> _Problem requirements_: Reproduce the records below exactly as they appear, omitting any pictures they contain.

BEGIN Material provided

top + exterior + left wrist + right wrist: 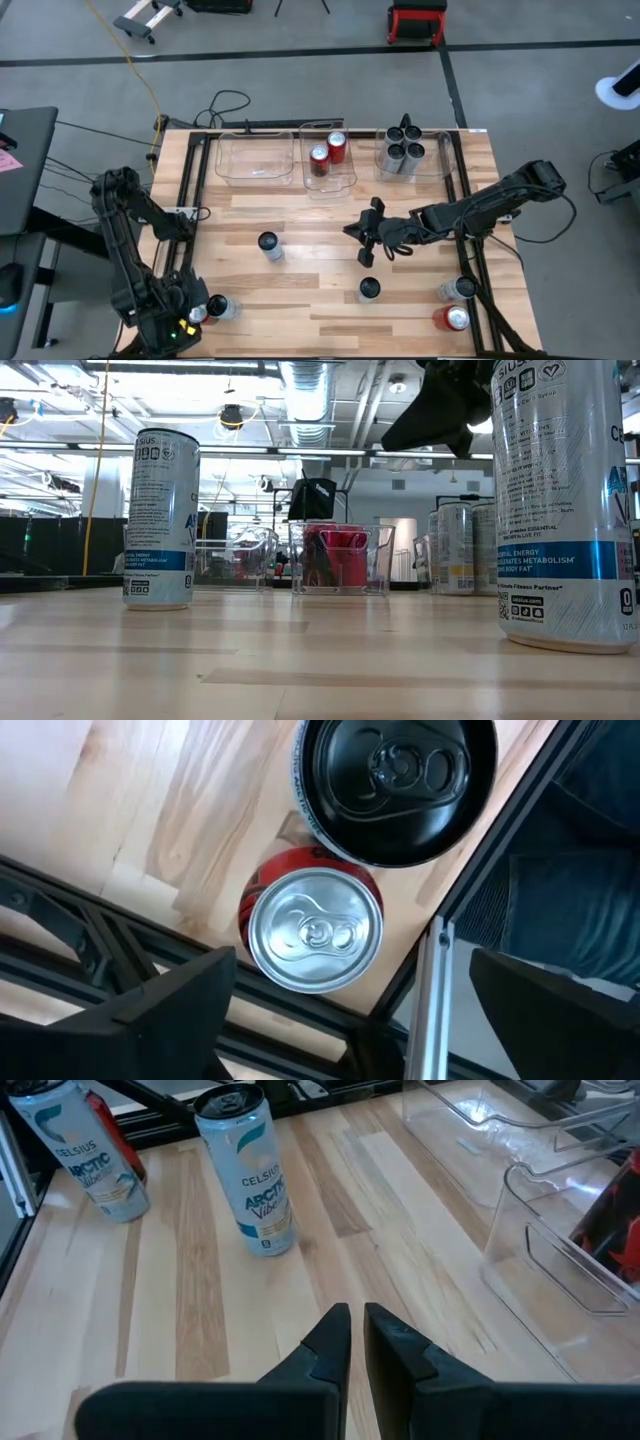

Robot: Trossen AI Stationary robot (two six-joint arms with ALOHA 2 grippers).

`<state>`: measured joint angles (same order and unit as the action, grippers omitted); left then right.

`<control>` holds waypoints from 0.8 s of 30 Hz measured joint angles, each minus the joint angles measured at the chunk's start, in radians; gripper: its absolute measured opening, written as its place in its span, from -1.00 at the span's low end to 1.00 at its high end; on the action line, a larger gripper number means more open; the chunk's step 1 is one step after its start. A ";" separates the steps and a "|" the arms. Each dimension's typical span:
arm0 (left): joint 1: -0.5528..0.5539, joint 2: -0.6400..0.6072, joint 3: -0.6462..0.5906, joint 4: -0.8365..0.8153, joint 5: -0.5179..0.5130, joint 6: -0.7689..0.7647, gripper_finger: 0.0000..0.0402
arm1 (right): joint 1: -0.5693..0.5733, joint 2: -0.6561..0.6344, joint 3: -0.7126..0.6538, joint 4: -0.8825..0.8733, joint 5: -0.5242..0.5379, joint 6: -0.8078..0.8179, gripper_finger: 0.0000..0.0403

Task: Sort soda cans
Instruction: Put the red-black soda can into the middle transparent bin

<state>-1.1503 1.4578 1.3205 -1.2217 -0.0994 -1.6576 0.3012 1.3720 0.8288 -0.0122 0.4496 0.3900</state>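
I see the wood table (300, 300), three clear bins (256, 160) at its far edge: the middle holds red cans (337, 147), the right holds silver cans (404, 152). Left gripper (190, 312), fingers wide apart, hangs over a red can (311, 928) and dark-topped can (394, 782) at the near-left corner. Right gripper (356, 1342), fingers together and empty, sits mid-table. Loose cans: (269, 245), (369, 290), probably two near-right (455, 304).

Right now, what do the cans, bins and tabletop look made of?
Soda cans: likely aluminium, shown by the bright stamped pull-tab lid; another has a glossy black lid.
Bins: clear glossy plastic, since contents show through the walls.
Tabletop: pale wood planks with visible grain, probably sealed.
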 joint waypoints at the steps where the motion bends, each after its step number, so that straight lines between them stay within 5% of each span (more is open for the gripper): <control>1: 0.000 0.000 0.000 -0.005 -0.002 0.012 0.98 | 0.000 0.000 0.000 -0.001 0.000 -0.003 -0.73; 24: 0.000 0.001 -0.071 0.063 -0.050 0.106 0.98 | 0.050 0.000 0.000 -0.035 -0.003 0.002 -0.73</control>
<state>-1.1503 1.4584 1.2498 -1.1584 -0.1497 -1.5521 0.3511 1.3720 0.8288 -0.0471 0.4465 0.3920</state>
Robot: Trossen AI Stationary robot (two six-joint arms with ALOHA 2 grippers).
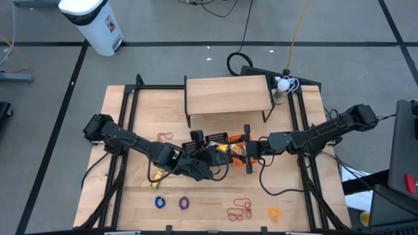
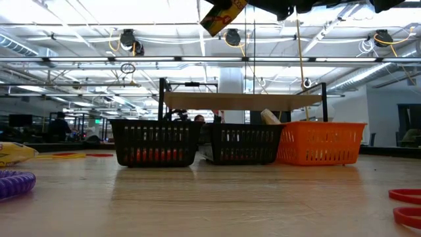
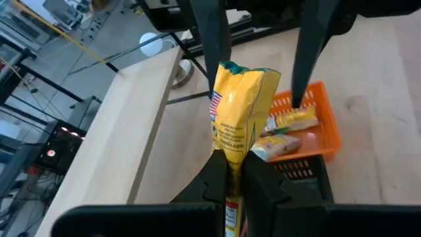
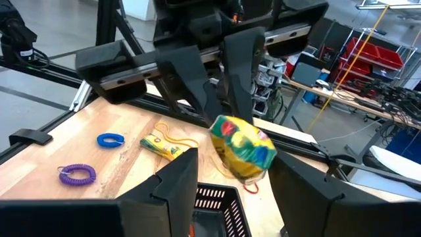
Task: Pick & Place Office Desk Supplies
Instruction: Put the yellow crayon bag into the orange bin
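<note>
2 dark jointed arms w/ black cables, blocky black fingers

The yellow foil packet with a green top, pinched between the closed fingers of the left gripper, carries a small flag-like mark and several lines of dark print, but the lettering is too small to read. The yellow oblong packets lying in the orange plastic basket show printing that cannot be made out either. The white bin beyond the table bears a red-and-dark label, also illegible. No word, brand or number can be read anywhere
</note>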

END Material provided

> _Completed exercise_:
top + exterior + left wrist + right wrist: 

Robot: Trossen AI Stationary robot (two six-joint arms with ALOHA 2 grippers).

`<state>`: measured joint angles (same order and unit as the action, grippers omitted); left then right.

`<control>` holds waypoints from 0.8 s of 30 Hz measured joint angles, each minus the joint angles measured at the chunk's start, in radians; gripper: its absolute measured opening, written as its place in its span, from -1.00 at the span's low end to 1.00 at its high end; on the action line, a larger gripper number means more open; the chunk's step 1 is one step after its start. A ";" separates the steps and a "|" the arms. Each dimension's typical span:
arm0 (left): joint 1: -0.5528..0.5539, joint 2: -0.6400..0.6072, joint 3: -0.6462..0.5906, joint 4: -0.8365..0.8153, joint 5: -0.5179..0.5130, joint 6: -0.7689..0.7647, gripper_finger: 0.0000..0.0402
arm1 (right): joint 1: -0.5693..0.5733, joint 2: -0.6561..0.6344, joint 3: -0.7126..0.6538, joint 4: -0.8825..0.8733, joint 5: -0.5242..0.5379, joint 6: -0.8078..0.8179, gripper_finger: 0.0000..0.0403

Task: Sort soda cans
Instruction: Put the red-black soda can into the middle transparent bin

<state>-1.1503 1.4578 1.3205 -1.2217 -0.0994 -1.6576 0.3012 1.3720 0.8288 -0.0122 0.4496 0.3900</state>
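I see the wood table (300, 300), three clear bins (256, 160) at its far edge: the middle holds red cans (337, 147), the right holds silver cans (404, 152). Left gripper (190, 312), fingers wide apart, hangs over a red can (311, 928) and dark-topped can (394, 782) at the near-left corner. Right gripper (356, 1342), fingers together and empty, sits mid-table. Loose cans: (269, 245), (369, 290), probably two near-right (455, 304).

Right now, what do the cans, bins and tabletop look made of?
Soda cans: likely aluminium, shown by the bright stamped pull-tab lid; another has a glossy black lid.
Bins: clear glossy plastic, since contents show through the walls.
Tabletop: pale wood planks with visible grain, probably sealed.
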 joint waypoints at the steps where the motion bends, each after its step number, so that straight lines between them stay within 5% of each span (more is open for the gripper): <control>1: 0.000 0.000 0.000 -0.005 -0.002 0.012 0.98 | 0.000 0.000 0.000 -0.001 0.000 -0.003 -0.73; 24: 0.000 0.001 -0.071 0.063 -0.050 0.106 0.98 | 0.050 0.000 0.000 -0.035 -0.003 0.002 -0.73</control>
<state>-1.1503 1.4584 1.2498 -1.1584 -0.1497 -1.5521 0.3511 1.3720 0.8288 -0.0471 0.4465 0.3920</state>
Robot: Trossen AI Stationary robot (two six-joint arms with ALOHA 2 grippers).
Task: Pick & Place Office Desk Supplies
Instruction: Put the yellow crayon bag into the orange bin
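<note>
2 dark jointed arms w/ black cables, blocky black fingers

The yellow foil packet with a green top, pinched between the closed fingers of the left gripper, carries a small flag-like mark and several lines of dark print, but the lettering is too small to read. The yellow oblong packets lying in the orange plastic basket show printing that cannot be made out either. The white bin beyond the table bears a red-and-dark label, also illegible. No word, brand or number can be read anywhere
</note>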

Nothing further is needed for the exercise.